Required action
Everything in the records should be repeated exactly.

Data to examine
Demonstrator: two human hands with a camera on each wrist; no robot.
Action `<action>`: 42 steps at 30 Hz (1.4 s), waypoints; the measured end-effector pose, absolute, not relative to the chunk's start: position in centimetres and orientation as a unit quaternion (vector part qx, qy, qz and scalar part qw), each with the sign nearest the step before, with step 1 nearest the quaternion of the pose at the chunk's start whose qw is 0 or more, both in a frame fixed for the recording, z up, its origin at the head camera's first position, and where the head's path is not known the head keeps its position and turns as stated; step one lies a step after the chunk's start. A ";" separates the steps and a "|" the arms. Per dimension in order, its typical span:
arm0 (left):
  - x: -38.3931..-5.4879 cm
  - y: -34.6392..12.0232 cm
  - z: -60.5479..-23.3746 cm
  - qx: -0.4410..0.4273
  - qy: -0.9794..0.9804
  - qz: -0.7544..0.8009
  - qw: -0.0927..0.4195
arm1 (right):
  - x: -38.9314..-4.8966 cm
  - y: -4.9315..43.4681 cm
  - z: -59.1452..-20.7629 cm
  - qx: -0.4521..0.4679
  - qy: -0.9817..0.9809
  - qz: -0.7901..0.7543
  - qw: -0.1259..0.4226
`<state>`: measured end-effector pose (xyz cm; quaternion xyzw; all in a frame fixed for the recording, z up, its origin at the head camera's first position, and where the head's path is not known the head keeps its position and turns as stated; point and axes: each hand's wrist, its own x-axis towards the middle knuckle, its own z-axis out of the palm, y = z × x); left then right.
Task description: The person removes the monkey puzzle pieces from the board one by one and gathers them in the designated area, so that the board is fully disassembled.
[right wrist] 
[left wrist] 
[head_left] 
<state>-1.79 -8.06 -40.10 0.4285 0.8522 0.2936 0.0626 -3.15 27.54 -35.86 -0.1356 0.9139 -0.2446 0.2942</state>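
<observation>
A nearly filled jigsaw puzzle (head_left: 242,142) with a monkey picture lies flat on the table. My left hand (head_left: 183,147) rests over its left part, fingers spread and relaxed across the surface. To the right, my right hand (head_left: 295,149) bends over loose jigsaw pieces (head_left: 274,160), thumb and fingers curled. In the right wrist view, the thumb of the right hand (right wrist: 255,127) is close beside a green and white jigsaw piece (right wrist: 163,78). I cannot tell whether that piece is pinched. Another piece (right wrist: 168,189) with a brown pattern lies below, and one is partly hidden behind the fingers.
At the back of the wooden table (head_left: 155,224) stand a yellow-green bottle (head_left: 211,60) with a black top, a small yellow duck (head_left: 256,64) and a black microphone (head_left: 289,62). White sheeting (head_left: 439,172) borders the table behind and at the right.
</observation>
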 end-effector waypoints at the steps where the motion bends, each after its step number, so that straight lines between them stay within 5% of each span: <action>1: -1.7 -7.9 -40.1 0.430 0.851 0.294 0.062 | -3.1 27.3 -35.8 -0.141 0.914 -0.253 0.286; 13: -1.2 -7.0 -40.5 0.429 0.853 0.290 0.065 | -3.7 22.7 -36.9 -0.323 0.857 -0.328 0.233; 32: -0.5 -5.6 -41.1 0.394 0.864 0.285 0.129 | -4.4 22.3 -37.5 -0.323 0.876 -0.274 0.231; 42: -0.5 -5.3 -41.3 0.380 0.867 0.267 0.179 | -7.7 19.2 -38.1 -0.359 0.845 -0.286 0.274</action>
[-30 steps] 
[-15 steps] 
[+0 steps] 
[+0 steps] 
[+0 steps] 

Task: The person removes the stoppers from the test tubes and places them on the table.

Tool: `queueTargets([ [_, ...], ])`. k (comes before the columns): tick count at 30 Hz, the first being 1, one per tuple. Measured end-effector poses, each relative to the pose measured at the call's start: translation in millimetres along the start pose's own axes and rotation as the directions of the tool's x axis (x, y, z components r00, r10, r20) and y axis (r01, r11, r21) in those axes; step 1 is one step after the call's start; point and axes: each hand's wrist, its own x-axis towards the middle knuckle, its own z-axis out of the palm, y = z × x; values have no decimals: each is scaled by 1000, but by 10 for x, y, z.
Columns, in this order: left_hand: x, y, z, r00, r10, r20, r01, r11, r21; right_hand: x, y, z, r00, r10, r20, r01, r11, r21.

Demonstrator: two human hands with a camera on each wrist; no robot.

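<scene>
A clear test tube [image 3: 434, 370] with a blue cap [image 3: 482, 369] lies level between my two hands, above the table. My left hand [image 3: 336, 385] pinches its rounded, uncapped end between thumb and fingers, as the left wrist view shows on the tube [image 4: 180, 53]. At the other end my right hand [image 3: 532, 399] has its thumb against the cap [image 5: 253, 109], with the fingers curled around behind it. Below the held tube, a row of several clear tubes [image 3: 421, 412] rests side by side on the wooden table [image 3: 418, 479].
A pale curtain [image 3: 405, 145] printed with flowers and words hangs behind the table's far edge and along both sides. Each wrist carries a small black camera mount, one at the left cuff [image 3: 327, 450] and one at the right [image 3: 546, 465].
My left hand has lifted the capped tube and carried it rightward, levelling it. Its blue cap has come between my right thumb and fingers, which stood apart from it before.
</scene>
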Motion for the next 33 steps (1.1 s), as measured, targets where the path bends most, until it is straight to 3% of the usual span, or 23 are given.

Response area
Demonstrator: two human hands with a camera on each wrist; no robot.
Action `<action>`: 42 steps at 30 Hz (1.4 s), waypoints; the measured end-effector pose, absolute, not relative to the chunk's start: position in centimetres and orientation as a unit quaternion (vector part qx, qy, qz and scalar part qw), each with the sign nearest the step before, with step 1 nearest the quaternion of the pose at the chunk's start whose qw is 0 or more, both in a frame fixed for the recording, z up, its origin at the head camera's first position, and where the head's path is not known the head keeps its position and turns as stated; step one lies a step after the chunk's start. A ";" separates the steps and a "|" the arms. Per dimension in order, its typical span:
arm0 (left):
  - x: -38.3931..-5.4879 cm
  - y: -34.6392..12.0232 cm
  - z: -60.5479..-23.3746 cm
  - qx: -0.4410..0.4273
  - qy: -0.9794..0.9804
  - qz: -0.7544..0.8009
  - qw: -0.0927..0.4195
arm1 (right):
  - x: -38.9314..-4.8966 cm
  - y: -4.9315..43.4681 cm
  - z: -59.1452..-20.7629 cm
  - qx: -0.4521..0.4679
  - qy: -0.9817..0.9809
  - qz: -0.7901..0.7543
  - qw: -0.1259..0.4226
`<state>`: measured end-effector pose (xyz cm; quaternion xyzw; all in a frame fixed for the recording, z up, its origin at the head camera's first position, and where the head's path is not known the head keeps its position and turns as stated; point and axes: each hand's wrist, its own x-axis towards the middle knuckle, its own z-axis out of the palm, y = z × x); left then right.
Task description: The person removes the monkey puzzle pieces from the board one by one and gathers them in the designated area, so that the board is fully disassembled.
[right wrist] 
[left wrist] 
[head_left] 
<state>-1.79 -8.06 -40.10 0.4285 0.8522 0.2936 0.0626 -3.15 27.54 -35.86 -0.1356 0.9139 -0.2446 0.2942</state>
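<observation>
A nearly filled jigsaw puzzle (head_left: 242,142) with a monkey picture lies flat on the table. My left hand (head_left: 183,147) rests over its left part, fingers spread and relaxed across the surface. To the right, my right hand (head_left: 295,149) bends over loose jigsaw pieces (head_left: 274,160), thumb and fingers curled. In the right wrist view, the thumb of the right hand (right wrist: 255,127) is close beside a green and white jigsaw piece (right wrist: 163,78). I cannot tell whether that piece is pinched. Another piece (right wrist: 168,189) with a brown pattern lies below, and one is partly hidden behind the fingers.
At the back of the wooden table (head_left: 155,224) stand a yellow-green bottle (head_left: 211,60) with a black top, a small yellow duck (head_left: 256,64) and a black microphone (head_left: 289,62). White sheeting (head_left: 439,172) borders the table behind and at the right.
</observation>
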 end-effector waypoints at the steps where the motion bends, each after its step number, so that straight lines between them stay within 5% of each span: <action>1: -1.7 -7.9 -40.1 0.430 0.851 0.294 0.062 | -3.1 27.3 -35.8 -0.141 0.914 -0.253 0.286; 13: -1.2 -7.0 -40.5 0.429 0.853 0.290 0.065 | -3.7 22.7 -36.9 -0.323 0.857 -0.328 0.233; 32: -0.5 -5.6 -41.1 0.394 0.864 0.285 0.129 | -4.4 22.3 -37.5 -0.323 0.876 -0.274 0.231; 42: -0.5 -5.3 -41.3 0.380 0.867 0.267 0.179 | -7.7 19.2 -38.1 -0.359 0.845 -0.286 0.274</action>
[-30 steps] 
[-15 steps] 
[+0 steps] 
[+0 steps] 
[+0 steps] 

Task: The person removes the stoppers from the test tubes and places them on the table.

Tool: `queueTargets([ [_, ...], ])`. k (comes before the columns): tick count at 30 Hz, the first being 1, one per tuple. Measured end-effector poses, each relative to the pose measured at the call's start: translation in millimetres along the start pose's own axes and rotation as the directions of the tool's x axis (x, y, z components r00, r10, r20) and y axis (r01, r11, r21) in those axes; step 1 is one step after the call's start; point and axes: each hand's wrist, its own x-axis towards the middle knuckle, its own z-axis out of the palm, y = z × x; values have no decimals: each is scaled by 1000, but by 10 for x, y, z.
Columns, in this order: left_hand: x, y, z, r00, r10, r20, r01, r11, r21; right_hand: x, y, z, r00, r10, r20, r01, r11, r21.

Demonstrator: two human hands with a camera on each wrist; no robot.

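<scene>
A clear test tube [image 3: 434, 370] with a blue cap [image 3: 482, 369] lies level between my two hands, above the table. My left hand [image 3: 336, 385] pinches its rounded, uncapped end between thumb and fingers, as the left wrist view shows on the tube [image 4: 180, 53]. At the other end my right hand [image 3: 532, 399] has its thumb against the cap [image 5: 253, 109], with the fingers curled around behind it. Below the held tube, a row of several clear tubes [image 3: 421, 412] rests side by side on the wooden table [image 3: 418, 479].
A pale curtain [image 3: 405, 145] printed with flowers and words hangs behind the table's far edge and along both sides. Each wrist carries a small black camera mount, one at the left cuff [image 3: 327, 450] and one at the right [image 3: 546, 465].
My left hand has lifted the capped tube and carried it rightward, levelling it. Its blue cap has come between my right thumb and fingers, which stood apart from it before.
</scene>
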Motion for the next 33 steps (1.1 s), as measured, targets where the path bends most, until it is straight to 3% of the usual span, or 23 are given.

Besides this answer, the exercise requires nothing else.